I'm really enjoying this canning thing, and now that I have 9 gallons of Bartlett pears in my kitchen, I'm ready to make some more jelly!

Wednesday, September 18, 2013

Wooden spool craft

I don't know about anyone else, but I have about a bajillion wooden spools just floating around my house, so I'm always on the lookout for a good craft using those things. A couple if days ago, my wish was granted. A blog I follow posted a craft on Facebook and of course I took note. 

I put my own spin on the craft, taking it a little farther than just havering a spool sitting around.  

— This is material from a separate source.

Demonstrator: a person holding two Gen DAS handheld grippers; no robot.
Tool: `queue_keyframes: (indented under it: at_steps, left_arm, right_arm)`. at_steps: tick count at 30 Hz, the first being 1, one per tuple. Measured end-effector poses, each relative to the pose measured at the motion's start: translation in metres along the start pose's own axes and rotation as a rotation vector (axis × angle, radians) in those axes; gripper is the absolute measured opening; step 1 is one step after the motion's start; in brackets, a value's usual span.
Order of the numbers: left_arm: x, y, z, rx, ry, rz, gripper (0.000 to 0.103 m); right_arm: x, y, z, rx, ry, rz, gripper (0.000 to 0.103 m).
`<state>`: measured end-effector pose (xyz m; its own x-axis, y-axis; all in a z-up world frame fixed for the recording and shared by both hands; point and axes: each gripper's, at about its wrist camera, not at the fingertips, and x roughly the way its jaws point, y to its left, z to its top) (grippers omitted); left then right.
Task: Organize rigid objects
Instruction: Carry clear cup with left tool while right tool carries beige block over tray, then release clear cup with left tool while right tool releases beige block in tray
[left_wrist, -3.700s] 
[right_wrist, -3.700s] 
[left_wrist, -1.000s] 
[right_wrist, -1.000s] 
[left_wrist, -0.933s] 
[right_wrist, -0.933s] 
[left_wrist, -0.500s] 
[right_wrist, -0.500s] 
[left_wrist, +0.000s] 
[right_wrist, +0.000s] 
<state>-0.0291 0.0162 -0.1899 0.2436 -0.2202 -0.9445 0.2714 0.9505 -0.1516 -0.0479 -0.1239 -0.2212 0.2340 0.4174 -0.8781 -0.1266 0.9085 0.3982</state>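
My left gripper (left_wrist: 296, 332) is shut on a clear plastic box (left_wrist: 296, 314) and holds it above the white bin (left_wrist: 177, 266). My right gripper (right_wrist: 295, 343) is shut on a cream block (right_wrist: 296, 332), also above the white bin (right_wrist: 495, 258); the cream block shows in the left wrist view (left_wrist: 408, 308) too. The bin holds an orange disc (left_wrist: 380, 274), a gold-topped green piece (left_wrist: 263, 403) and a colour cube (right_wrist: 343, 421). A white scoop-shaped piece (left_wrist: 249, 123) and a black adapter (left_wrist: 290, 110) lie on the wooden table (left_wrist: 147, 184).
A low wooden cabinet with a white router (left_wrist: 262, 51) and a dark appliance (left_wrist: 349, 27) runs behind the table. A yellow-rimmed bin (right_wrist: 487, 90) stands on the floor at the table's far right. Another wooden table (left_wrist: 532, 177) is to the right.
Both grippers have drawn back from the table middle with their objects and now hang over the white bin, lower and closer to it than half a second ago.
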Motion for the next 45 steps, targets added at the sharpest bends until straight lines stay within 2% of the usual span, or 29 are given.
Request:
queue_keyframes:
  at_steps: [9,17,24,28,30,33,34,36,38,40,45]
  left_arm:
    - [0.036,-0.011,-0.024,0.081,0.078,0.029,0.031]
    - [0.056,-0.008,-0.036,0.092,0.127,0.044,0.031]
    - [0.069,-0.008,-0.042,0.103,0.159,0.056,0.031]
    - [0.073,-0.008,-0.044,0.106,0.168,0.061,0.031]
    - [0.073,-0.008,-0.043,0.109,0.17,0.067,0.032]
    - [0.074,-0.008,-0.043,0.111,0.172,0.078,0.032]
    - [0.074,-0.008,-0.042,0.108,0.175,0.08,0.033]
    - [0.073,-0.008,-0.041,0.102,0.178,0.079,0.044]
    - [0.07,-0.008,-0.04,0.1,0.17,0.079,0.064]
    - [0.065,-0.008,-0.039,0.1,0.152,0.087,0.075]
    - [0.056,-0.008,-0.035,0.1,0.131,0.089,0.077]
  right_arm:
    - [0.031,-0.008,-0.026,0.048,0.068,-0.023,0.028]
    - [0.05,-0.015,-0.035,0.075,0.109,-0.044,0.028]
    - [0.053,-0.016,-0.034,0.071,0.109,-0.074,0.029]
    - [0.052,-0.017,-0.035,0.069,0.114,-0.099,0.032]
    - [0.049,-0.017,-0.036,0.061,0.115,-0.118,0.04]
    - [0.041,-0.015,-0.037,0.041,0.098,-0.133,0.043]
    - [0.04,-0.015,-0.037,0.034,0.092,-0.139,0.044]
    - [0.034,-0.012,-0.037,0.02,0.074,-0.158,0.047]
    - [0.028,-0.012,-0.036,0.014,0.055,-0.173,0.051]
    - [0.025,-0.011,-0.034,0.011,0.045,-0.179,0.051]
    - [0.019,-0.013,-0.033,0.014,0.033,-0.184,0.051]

First Levi and I painted the spools orange, let them dry and then I drew on faces with a black Sharpie. Finally, a coat of Modge Podge and this is the result:
I liked the way the spools looked stacked together on the twine. Levi wants a pumpkin necklace, so we may do that today. 

Another idea is to paint the wooden spools green and turn it into Frankenstein's monster, or really any  creepy thing you can think of!  

I love Halloween and fall crafts!

Monday, September 9, 2013

Elderberry Syrup for Strengthening Immunity

I found an elderberry bush on my  neighbor's land, and after securing permission (he had no idea what it was, actually cuts it down every year), the kids and I began picking.  At first I was thinking jelly, but didn't think I had enough berries for that, so then I did some browsing and came up with elderberry syrup.

Elderberry is known for its medicinal properties, both in the flower and the berry. Next year I will pick some flowers, but for this year, it's the berries.

The berries after rinsing.

Sorting--taking off stems, tossing yucky ones. Very tedious.

Finally in the pot! I used 2/3 cup for this.

My helper adding 3 cups of water. Now to simmer until reduced and then we'll strain out the berries add 1 cup of local raw honey once the liquid has cooled. The honey will make the syrup palatable and also add more good stuff.
Finished product! It will keep 3 months in the fridge. It tastes pretty good, I think. My kids complain, but it the syrup helps strengthen their immune system, then they'll just have to deal with it. It could be worse, like, cod liver oil, you know? I try to give the kids 1 teaspoon daily.   Some are more willing than others.